WHAT THE EXERCISE ASKS -> Every line below should come back exactly as written, though the pictures stay out.

EXERCISE DATA ->
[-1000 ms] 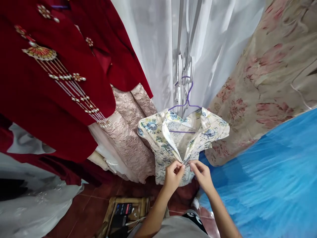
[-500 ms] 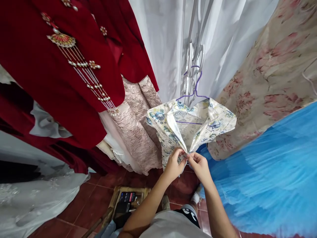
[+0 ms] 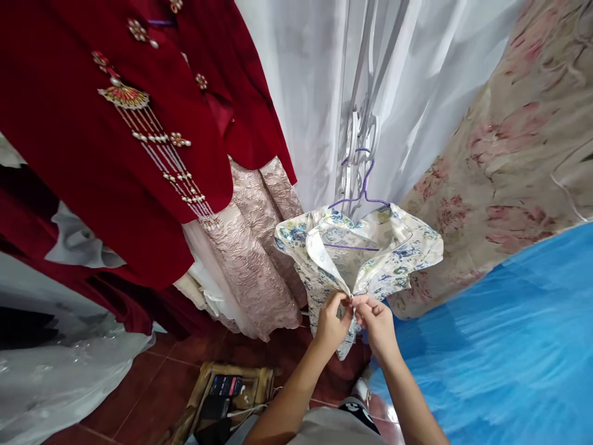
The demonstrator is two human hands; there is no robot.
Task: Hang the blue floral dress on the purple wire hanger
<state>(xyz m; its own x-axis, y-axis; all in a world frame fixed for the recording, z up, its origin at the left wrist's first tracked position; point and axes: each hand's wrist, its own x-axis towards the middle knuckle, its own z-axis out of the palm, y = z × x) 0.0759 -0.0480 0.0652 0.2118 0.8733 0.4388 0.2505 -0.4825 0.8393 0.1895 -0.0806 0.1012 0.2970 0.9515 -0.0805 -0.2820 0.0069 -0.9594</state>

WRITTEN ANSWER ->
[-1000 ms] 
[-500 ms] 
[+0 ms] 
The demonstrator is two human hands; there is no robot.
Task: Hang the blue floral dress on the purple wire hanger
<state>(xyz m; its own x-axis, y-axis; all in a world frame fixed for the recording, z up, its origin at the left wrist's first tracked position; point and axes: each hand's wrist, its own x-axis towards the middle knuckle, its own z-axis out of the palm, y = z × x) 0.0759 -0.0480 0.0652 0.2118 0.8733 0.4388 0.2505 -0.4825 0.8393 0.1895 -0.0806 0.1012 0.2970 0.9515 -0.0805 -0.2820 0.0069 -0.9594</state>

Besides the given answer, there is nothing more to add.